My Alexa doesn’t care about any of that though. All it hears is my silence as I struggle in vain to get it to play ‘Time to Say Goodbye’ on repeat while I have a shower. My Alexa doesn’t know if I’m having a bad speech day or a good one. All it hears is me saying “Alexa” and then nothing. Alexa also expects perfection. It expects me to hit the “d” on “Play ‘I Like Dat’ by T-Pain and Kehlani”. I know I won’t meet that standard. I know I’ll probably stutter multiple times, and Alexa might pick up on that. 

My stutter has changed as I’ve aged, as has my speech. That’s not uncommon, especially with people who stutter the way I do. We find ways to avoid stuttering, and when one tic stops giving us a backdoor into fluency, we find another one to settle on. 

It took me a long time before I could stop thinking of stuttering as failing at being fluent. It’s not. It’s simply talking in a very different way. I changed my philosophy from “failing is a part of life” to “being different is a part of life”. Both are true, but one is less self-punishing than the other.

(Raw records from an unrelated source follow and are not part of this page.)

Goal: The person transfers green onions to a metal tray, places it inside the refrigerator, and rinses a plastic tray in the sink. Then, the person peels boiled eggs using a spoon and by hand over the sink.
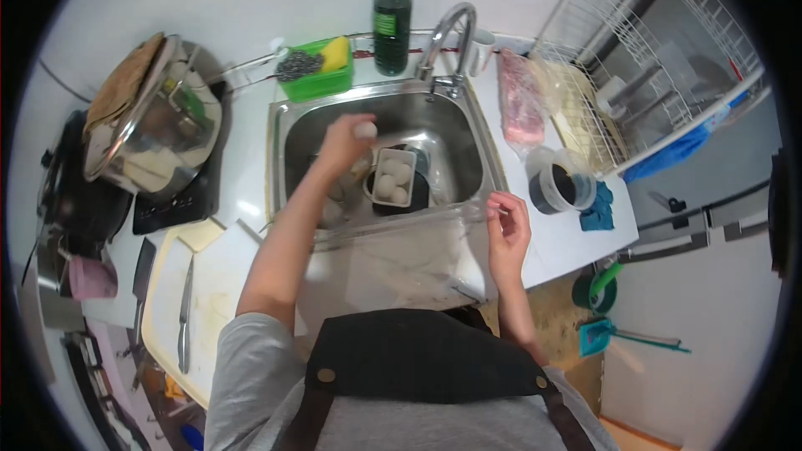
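Over the left part of the steel sink (451, 169) is my left hand (344, 144), its fingers closed on a white egg (365, 129). Below and to the right of it, a small white container (407, 154) holds several pale eggs (388, 186) and rests on something dark in the basin. My right hand (507, 221) is at the sink's front right corner, fingers curled with the thumb near them; whether it holds the edge of the clear plastic sheet (393, 259) there is hard to make out.
Behind the sink stand a green tray (322, 83) with scrubbers, a green soap bottle (392, 29) and the faucet (451, 42). To the right lie packaged meat (522, 100) and a tub of dark liquid (561, 184). A knife (185, 317) lies on the cutting board (219, 305) at left.
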`<act>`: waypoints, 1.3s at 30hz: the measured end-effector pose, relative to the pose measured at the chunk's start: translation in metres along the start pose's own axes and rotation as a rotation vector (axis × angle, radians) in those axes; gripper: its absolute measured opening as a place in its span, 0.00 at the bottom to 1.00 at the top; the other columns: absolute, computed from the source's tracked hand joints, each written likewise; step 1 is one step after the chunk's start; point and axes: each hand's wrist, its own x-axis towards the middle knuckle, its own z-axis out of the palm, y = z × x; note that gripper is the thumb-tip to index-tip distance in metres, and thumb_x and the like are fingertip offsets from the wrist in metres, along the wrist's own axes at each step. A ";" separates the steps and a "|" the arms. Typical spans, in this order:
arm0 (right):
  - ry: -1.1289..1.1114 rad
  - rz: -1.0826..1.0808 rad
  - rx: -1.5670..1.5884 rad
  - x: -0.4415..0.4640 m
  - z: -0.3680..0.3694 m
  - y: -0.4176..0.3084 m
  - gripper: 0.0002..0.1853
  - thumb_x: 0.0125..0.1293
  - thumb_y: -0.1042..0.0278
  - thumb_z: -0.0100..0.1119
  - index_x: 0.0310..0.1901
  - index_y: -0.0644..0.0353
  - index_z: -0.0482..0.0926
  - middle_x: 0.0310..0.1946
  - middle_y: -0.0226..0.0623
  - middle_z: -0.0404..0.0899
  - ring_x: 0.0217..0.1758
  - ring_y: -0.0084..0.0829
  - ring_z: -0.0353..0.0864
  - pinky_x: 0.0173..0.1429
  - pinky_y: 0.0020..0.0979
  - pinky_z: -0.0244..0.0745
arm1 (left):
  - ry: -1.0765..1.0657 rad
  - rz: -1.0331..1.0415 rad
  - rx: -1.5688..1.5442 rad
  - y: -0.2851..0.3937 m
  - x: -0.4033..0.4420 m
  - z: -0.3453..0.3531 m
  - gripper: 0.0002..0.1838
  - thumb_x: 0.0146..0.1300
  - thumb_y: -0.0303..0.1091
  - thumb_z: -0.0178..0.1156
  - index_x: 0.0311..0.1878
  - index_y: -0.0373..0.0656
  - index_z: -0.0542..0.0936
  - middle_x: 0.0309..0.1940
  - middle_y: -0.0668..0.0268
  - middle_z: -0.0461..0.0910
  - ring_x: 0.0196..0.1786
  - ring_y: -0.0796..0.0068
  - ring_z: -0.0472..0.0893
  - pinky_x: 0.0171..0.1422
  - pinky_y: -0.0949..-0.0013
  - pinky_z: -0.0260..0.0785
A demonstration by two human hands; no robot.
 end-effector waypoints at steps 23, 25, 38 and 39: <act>-0.305 0.583 0.485 0.129 0.090 0.102 0.27 0.59 0.68 0.59 0.61 0.57 0.66 0.48 0.34 0.72 0.46 0.30 0.73 0.46 0.32 0.74 | 0.142 -0.510 -1.120 -0.025 -0.034 -0.072 0.19 0.68 0.37 0.53 0.57 0.37 0.69 0.46 0.54 0.78 0.44 0.67 0.81 0.45 0.73 0.78; -0.253 0.708 0.538 0.162 0.113 0.121 0.33 0.57 0.62 0.61 0.64 0.55 0.62 0.53 0.35 0.68 0.49 0.34 0.69 0.49 0.38 0.72 | -0.041 -0.551 -1.379 0.015 -0.027 -0.049 0.20 0.71 0.36 0.48 0.56 0.28 0.68 0.49 0.49 0.76 0.47 0.64 0.80 0.47 0.72 0.79; -0.676 0.679 0.253 0.200 0.116 0.087 0.16 0.64 0.57 0.54 0.46 0.60 0.75 0.41 0.36 0.76 0.42 0.32 0.78 0.48 0.29 0.74 | -0.272 -0.690 -1.626 0.028 -0.009 0.059 0.17 0.70 0.34 0.48 0.55 0.32 0.69 0.48 0.53 0.75 0.51 0.61 0.77 0.59 0.67 0.74; -0.783 0.555 0.180 0.183 0.110 0.067 0.15 0.65 0.59 0.54 0.46 0.61 0.75 0.44 0.37 0.77 0.43 0.31 0.78 0.48 0.29 0.74 | -0.293 -0.707 -1.498 0.035 -0.008 0.062 0.16 0.70 0.34 0.48 0.55 0.34 0.70 0.48 0.54 0.75 0.50 0.62 0.77 0.57 0.68 0.74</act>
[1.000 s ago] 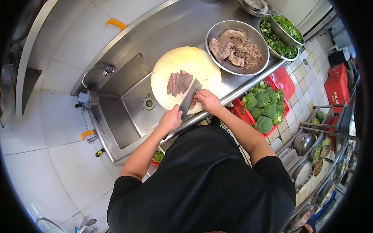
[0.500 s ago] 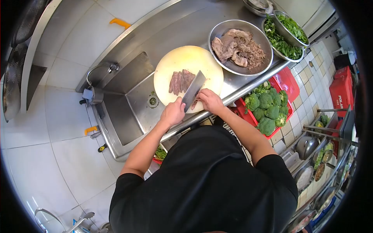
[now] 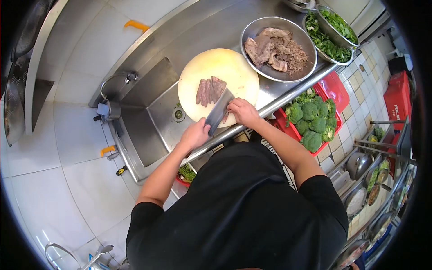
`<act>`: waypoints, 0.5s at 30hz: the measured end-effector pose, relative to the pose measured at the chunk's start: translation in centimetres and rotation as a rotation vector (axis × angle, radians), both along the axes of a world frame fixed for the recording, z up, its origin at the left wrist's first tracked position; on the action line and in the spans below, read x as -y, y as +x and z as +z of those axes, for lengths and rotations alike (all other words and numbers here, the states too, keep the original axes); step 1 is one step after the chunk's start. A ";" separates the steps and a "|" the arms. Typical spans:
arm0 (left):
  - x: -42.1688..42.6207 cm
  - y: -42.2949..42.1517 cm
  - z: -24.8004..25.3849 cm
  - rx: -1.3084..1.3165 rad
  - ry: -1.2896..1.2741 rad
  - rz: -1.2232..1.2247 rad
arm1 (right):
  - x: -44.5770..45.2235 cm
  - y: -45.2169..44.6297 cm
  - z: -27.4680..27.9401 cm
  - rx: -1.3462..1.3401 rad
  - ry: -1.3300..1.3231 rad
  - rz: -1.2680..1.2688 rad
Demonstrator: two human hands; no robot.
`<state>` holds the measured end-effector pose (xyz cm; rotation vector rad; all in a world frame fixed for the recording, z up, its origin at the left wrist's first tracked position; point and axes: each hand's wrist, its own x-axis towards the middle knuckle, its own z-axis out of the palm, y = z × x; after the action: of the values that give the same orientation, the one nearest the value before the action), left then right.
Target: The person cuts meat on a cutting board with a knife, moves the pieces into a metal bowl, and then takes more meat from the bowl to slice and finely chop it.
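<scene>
Left grip (image 3: pixel 196 133): grey rectangular steel cleaver (image 3: pixel 219 112) clasped
Right grip (image 3: pixel 243 111): closure cannot be told
Sliced: purplish-brown meat strips (image 3: pixel 210 91)
Unsliced: pale-brown meat chunks (image 3: pixel 262 50)

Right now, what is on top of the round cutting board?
On the round cutting board lie meat pieces; the left hand holds a cleaver over them, beside the right hand. The surface beneath the meat, and whatever the right hand covers, cannot be seen.
</scene>
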<state>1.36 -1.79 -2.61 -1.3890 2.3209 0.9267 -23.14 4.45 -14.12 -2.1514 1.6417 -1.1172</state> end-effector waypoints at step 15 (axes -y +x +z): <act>-1.4 -1.8 -2.2 -0.050 -0.028 0.078 | 0.2 -0.2 -0.2 -0.062 0.030 0.038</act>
<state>-0.45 -0.36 -4.78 -1.4935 2.3395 0.9646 -23.30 4.29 -14.30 -2.2099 1.6255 -1.0189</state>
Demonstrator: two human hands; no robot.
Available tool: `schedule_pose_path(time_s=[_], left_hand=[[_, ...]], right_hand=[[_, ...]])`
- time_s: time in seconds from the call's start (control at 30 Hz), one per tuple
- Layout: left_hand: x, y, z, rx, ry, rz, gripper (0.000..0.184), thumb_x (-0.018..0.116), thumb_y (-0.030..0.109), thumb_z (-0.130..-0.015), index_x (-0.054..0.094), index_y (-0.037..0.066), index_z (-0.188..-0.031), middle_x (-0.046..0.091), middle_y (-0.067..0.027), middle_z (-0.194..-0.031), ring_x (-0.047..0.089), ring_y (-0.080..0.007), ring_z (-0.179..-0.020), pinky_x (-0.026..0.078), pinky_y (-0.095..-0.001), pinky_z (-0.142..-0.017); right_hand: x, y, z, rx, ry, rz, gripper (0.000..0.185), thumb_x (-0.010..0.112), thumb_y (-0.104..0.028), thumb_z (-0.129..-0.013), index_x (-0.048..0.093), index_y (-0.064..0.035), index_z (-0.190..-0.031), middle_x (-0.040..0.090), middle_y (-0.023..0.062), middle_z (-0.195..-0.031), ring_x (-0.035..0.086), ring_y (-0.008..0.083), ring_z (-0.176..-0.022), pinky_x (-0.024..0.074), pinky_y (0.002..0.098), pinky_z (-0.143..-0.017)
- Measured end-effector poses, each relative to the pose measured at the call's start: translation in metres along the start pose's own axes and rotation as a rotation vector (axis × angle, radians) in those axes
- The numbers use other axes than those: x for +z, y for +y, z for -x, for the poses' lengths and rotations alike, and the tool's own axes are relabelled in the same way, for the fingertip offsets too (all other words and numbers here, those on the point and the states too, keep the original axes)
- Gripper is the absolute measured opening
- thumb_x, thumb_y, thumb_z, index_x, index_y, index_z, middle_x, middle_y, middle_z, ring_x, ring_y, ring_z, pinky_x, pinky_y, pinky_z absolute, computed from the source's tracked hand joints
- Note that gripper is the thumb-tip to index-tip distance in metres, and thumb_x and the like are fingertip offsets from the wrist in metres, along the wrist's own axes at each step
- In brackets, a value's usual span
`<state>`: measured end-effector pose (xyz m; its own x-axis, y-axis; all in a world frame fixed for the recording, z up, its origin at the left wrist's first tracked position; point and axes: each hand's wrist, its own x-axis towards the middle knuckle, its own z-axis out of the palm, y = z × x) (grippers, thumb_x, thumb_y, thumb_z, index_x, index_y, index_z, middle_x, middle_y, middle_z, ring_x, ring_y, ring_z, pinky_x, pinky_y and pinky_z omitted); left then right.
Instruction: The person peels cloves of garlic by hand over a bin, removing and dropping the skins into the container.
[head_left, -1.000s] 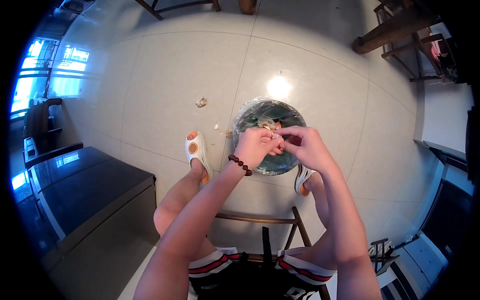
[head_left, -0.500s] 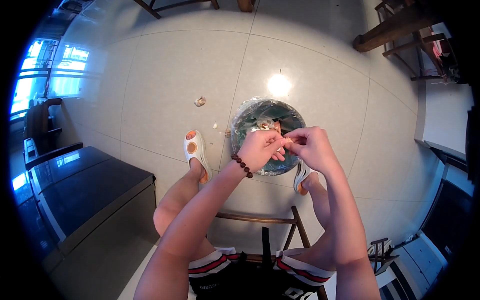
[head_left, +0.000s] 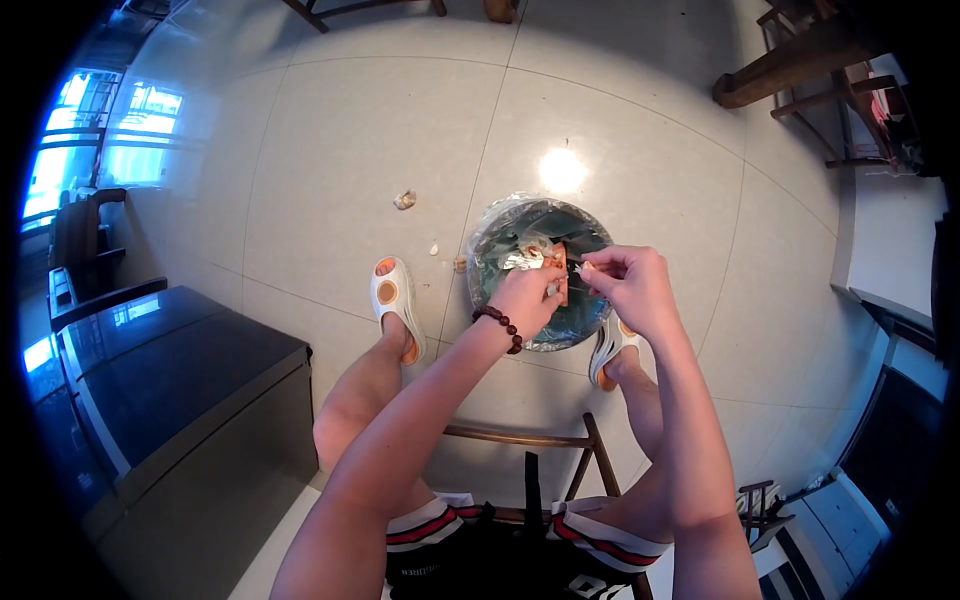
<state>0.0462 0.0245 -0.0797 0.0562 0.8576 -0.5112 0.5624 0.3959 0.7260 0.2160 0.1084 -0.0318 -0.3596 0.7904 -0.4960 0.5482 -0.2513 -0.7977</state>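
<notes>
Over the round trash bin (head_left: pixel 590 222), lined with a clear plastic bag, both hands work close together. Between the thumb and fingertips of my right hand (head_left: pixel 635 288) is a small pale piece that looks like a garlic clove (head_left: pixel 586 268). My left hand (head_left: pixel 527 298), with a dark bead bracelet at the wrist, has its fingers curled above the bin; what they hold, if anything, is unclear. Crumpled wrappers and scraps (head_left: pixel 530 257) lie inside the bin. On the floor to its left are a garlic bulb (head_left: pixel 404 200) and a loose white clove (head_left: pixel 434 249).
My feet in white shoes (head_left: pixel 392 290) rest on either side of the bin. A wooden bar (head_left: pixel 515 435) runs below my forearms. A dark glossy cabinet (head_left: pixel 190 370) stands at left, and wooden furniture legs (head_left: pixel 770 75) at upper right.
The hands were touching at the fingertips and are now apart. My left hand has shifted down slightly into the bin's opening, while the right still pinches the small piece.
</notes>
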Motion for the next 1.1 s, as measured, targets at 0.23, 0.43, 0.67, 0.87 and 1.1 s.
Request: schedule_pose_path(time_s=[0.23,0.43,0.67,0.87,1.1], left_hand=[[-0.008,0.012,0.005,0.181,0.127,0.191,0.048,0.076,0.020,-0.087,0.062,0.002,-0.129,0.073,-0.0167,-0.107,0.073,-0.0245,-0.093,0.055,-0.0320,-0.089],[-0.013,0.023,0.006,0.097,-0.037,0.743,0.034,0.063,0.007,-0.099,0.058,-0.005,-0.130,0.072,-0.0141,-0.109,0.072,-0.0163,-0.097,0.057,-0.0290,-0.085],[-0.015,0.021,0.009,0.065,0.031,0.909,0.027,0.060,0.004,-0.101,0.060,-0.005,-0.126,0.071,-0.0132,-0.105,0.071,-0.0166,-0.094,0.058,-0.0268,-0.081],[-0.014,0.030,0.019,0.112,0.154,0.820,0.023,0.059,0.003,-0.101,0.060,-0.005,-0.123,0.071,-0.0115,-0.102,0.071,-0.0136,-0.093,0.057,-0.0252,-0.081],[-0.015,0.039,0.022,0.128,0.254,0.864,0.021,0.065,0.006,-0.098,0.065,-0.001,-0.118,0.073,-0.0109,-0.096,0.073,-0.0138,-0.085,0.057,-0.0278,-0.073]], right_hand=[[0.006,0.000,0.002,-0.102,0.013,0.040,0.015,0.071,-0.004,-0.090,0.074,0.0056,-0.101,0.075,0.0146,-0.082,0.071,0.0151,-0.072,0.0569,0.0289,-0.068],[0.004,-0.011,0.007,-0.046,0.051,-0.087,0.014,0.067,-0.003,-0.093,0.073,0.0074,-0.100,0.075,0.0135,-0.081,0.070,0.0137,-0.071,0.0561,0.0279,-0.066],[0.012,-0.021,0.011,-0.074,0.021,-0.219,0.008,0.062,0.001,-0.096,0.066,0.0072,-0.097,0.072,0.0120,-0.078,0.069,0.0115,-0.069,0.0547,0.0258,-0.063],[0.014,-0.022,0.016,-0.027,0.005,-0.349,0.007,0.061,0.001,-0.097,0.066,0.0065,-0.097,0.073,0.0108,-0.084,0.069,0.0118,-0.075,0.0554,0.0249,-0.069],[0.011,-0.033,0.017,-0.061,0.110,-0.302,0.011,0.068,-0.004,-0.094,0.071,0.0067,-0.093,0.073,0.0093,-0.085,0.070,0.0129,-0.075,0.0570,0.0251,-0.069]])
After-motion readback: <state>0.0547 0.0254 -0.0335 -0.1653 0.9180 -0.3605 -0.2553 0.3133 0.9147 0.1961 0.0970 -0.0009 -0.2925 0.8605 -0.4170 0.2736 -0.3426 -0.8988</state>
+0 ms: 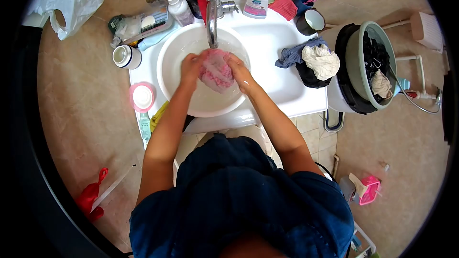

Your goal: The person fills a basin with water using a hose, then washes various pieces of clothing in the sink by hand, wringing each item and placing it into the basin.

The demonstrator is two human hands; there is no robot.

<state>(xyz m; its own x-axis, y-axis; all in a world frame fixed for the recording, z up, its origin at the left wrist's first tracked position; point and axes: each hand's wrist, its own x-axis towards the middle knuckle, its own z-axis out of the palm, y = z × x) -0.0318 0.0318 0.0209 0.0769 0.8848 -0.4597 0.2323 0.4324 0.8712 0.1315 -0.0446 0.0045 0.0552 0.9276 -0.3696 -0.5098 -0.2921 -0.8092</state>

If I had an Alexa at a different point in my life, I would probably have thrown it out the window. I would be “failing” constantly in my own home, and I do that enough in public already. But coming to voice recognition in my 30s, when I’ve completely reframed my relationship to my speech, has been a surprisingly chill experience. (Also, I get to pretend I’m a captain on Star Trek, because yes, Alexa will respond to the command “Alexa belay that order!”)

Usually, I hate repeating myself to people, because chances are I’ll stutter a bit more the second time around. I don’t mind repeating myself to Alexa, which I admit is because I’m using it to perform a non-essential function: Nobody ever needed to play T-Pain’s amazing new song featuring Kehlani, and definitely not five times in a row.